RECORDS FOR THIS TASK —

※ ※ ※

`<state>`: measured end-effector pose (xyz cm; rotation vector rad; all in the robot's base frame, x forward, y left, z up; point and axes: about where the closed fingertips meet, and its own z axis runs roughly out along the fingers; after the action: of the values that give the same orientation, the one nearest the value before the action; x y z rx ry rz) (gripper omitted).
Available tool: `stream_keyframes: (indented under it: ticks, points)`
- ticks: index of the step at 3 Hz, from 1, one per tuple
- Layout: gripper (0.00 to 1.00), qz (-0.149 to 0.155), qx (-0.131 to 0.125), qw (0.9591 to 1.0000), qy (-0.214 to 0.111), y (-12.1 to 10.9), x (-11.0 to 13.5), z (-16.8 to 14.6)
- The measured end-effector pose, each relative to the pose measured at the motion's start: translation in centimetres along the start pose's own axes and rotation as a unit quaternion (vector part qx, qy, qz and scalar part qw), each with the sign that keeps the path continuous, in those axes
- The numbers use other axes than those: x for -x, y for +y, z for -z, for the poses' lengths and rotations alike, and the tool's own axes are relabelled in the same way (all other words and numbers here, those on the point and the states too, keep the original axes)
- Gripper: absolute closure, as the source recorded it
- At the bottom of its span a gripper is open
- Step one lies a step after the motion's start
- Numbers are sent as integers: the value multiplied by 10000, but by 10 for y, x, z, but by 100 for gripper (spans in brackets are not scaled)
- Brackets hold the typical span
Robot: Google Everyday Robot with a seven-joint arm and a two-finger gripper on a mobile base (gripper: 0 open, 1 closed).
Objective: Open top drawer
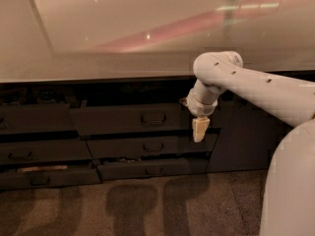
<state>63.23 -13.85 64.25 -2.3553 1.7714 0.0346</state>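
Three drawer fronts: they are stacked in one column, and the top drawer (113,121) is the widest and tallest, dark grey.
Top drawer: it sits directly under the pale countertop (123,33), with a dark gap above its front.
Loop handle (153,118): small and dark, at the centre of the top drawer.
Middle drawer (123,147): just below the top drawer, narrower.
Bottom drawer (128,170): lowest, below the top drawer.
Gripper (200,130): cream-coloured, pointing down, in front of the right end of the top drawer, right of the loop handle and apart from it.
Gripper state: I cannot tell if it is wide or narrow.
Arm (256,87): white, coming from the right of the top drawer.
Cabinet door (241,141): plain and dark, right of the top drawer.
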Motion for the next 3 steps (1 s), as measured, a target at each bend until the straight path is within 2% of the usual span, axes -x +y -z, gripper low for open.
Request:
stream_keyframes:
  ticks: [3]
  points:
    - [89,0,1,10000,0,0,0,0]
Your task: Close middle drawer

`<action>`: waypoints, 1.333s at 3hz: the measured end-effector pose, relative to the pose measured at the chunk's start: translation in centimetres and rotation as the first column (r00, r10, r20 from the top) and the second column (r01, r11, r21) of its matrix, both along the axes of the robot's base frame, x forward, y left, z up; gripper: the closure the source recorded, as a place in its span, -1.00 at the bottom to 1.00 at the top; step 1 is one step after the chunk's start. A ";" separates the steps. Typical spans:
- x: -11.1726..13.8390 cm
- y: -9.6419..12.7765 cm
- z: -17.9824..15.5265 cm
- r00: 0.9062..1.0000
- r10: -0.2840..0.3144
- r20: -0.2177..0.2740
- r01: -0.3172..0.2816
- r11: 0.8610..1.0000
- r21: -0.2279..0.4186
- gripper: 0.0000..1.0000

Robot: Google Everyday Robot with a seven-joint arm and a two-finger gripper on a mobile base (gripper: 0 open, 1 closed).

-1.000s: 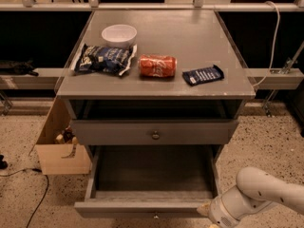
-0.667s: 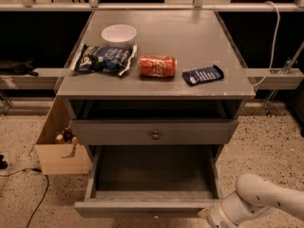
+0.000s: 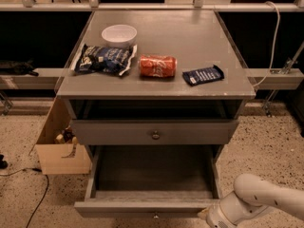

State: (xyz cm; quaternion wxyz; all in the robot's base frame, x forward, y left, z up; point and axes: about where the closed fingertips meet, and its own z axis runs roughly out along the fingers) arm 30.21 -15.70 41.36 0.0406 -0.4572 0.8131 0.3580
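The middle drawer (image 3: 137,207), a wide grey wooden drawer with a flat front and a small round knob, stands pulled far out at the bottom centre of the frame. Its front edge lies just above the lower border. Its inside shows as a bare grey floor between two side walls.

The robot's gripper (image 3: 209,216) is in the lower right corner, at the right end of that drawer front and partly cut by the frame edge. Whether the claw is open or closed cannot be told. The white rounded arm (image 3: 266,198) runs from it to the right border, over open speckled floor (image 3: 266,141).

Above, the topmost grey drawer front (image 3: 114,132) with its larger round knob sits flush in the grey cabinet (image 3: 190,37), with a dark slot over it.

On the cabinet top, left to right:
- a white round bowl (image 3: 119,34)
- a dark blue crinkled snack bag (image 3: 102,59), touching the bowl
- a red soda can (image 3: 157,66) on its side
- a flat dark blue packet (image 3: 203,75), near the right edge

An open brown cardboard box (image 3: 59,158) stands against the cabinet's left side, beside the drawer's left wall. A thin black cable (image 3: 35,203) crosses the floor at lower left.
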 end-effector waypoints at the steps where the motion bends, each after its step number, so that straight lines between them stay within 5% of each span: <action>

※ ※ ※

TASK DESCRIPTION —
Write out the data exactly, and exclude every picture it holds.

OUTPUT —
`<state>`: measured end-effector pose (xyz cm; rotation vector rad; all in the robot's base frame, x forward, y left, z up; point and axes: about where the closed fingertips meet, and its own z axis runs roughly out along the fingers; after the action: of the values that give the same orientation, the one nearest the value before the action; x y z rx ry rz) (gripper omitted).
Available tool: `stream_keyframes: (indented under it: ticks, points)`
- ticks: index of the step at 3 Hz, from 1, one per tuple
- Layout: gripper (0.00 to 1.00), qz (-0.149 to 0.155), qx (-0.131 to 0.125), qw (0.9591 to 1.0000), qy (-0.214 to 0.111), y (-12.1 to 10.9), x (-11.0 to 13.5), z (-16.8 to 14.6)
- The measured end-effector pose, each relative to the pose measured at the motion's start: translation in centimetres along the start pose's own axes and rotation as a unit quaternion (vector part qx, qy, qz and scalar part qw), each with the sign that keeps the path continuous, in those axes
- The numbers use other axes than those: x for -x, y for +y, z for -z, for the poses' lengths and rotations alike, and the tool's own axes are relabelled in the same way (all other words and numbers here, those on the point and the states too, keep the original axes)
- Gripper: absolute closure, as the source recorded it
- At the bottom of its span a gripper is open
- Step one lies a step after the motion's start
- Numbers are sent as integers: the value multiplied by 10000, but by 10 for y, x, z, but by 100 for gripper (spans in brackets are not scaled)
- Brackets hold the typical span
Robot: Google Everyday Robot with a seven-joint arm and a two-finger gripper on a mobile base (gripper: 0 open, 1 closed).
Objective: Open top drawer
<state>63.23 -13.85 64.25 -2.3553 1.7714 0.0346</state>
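Three drawer fronts: they are stacked in one column, and the top drawer (113,121) is the widest and tallest, dark grey.
Top drawer: it sits directly under the pale countertop (123,33), with a dark gap above its front.
Loop handle (153,118): small and dark, at the centre of the top drawer.
Middle drawer (123,147): just below the top drawer, narrower.
Bottom drawer (128,170): lowest, below the top drawer.
Gripper (200,130): cream-coloured, pointing down, in front of the right end of the top drawer, right of the loop handle and apart from it.
Gripper state: I cannot tell if it is wide or narrow.
Arm (256,87): white, coming from the right of the top drawer.
Cabinet door (241,141): plain and dark, right of the top drawer.
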Motion for the next 3 steps (1 s), as measured, a target at each bend until the straight path is within 2% of the usual span, axes -x +y -z, gripper low for open.
Request:
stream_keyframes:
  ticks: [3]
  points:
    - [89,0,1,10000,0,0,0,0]
Your task: Close middle drawer

`<action>`: waypoints, 1.333s at 3hz: the measured end-effector pose, relative to the pose measured at the chunk's start: translation in centimetres and rotation as the first column (r00, r10, r20 from the top) and the second column (r01, r11, r21) of its matrix, both along the axes of the robot's base frame, x forward, y left, z up; gripper: the closure the source recorded, as a place in its span, -1.00 at the bottom to 1.00 at the top; step 1 is one step after the chunk's start. A ";" separates the steps. Typical spans:
- x: -11.1726..13.8390 cm
- y: -9.6419..12.7765 cm
- z: -17.9824..15.5265 cm
- r00: 0.9062..1.0000
- r10: -0.2840..0.3144
- r20: -0.2177..0.2740
- r01: -0.3172..0.2816
- r11: 0.8610..1.0000
- r21: -0.2279..0.4186
- gripper: 0.0000..1.0000

Robot: Google Everyday Robot with a seven-joint arm and a two-finger gripper on a mobile base (gripper: 0 open, 1 closed).

-1.000s: 
-0.667s: 
+0.000s: 

State: (xyz cm; quaternion wxyz; all in the robot's base frame, x forward, y left, z up; point and axes: about where the closed fingertips meet, and its own z axis runs roughly out along the fingers) arm 30.21 -15.70 41.36 0.0406 -0.4572 0.8131 0.3580
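The middle drawer (image 3: 137,207), a wide grey wooden drawer with a flat front and a small round knob, stands pulled far out at the bottom centre of the frame. Its front edge lies just above the lower border. Its inside shows as a bare grey floor between two side walls.

The robot's gripper (image 3: 209,216) is in the lower right corner, at the right end of that drawer front and partly cut by the frame edge. Whether the claw is open or closed cannot be told. The white rounded arm (image 3: 266,198) runs from it to the right border, over open speckled floor (image 3: 266,141).

Above, the topmost grey drawer front (image 3: 114,132) with its larger round knob sits flush in the grey cabinet (image 3: 190,37), with a dark slot over it.

On the cabinet top, left to right:
- a white round bowl (image 3: 119,34)
- a dark blue crinkled snack bag (image 3: 102,59), touching the bowl
- a red soda can (image 3: 157,66) on its side
- a flat dark blue packet (image 3: 203,75), near the right edge

An open brown cardboard box (image 3: 59,158) stands against the cabinet's left side, beside the drawer's left wall. A thin black cable (image 3: 35,203) crosses the floor at lower left.
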 end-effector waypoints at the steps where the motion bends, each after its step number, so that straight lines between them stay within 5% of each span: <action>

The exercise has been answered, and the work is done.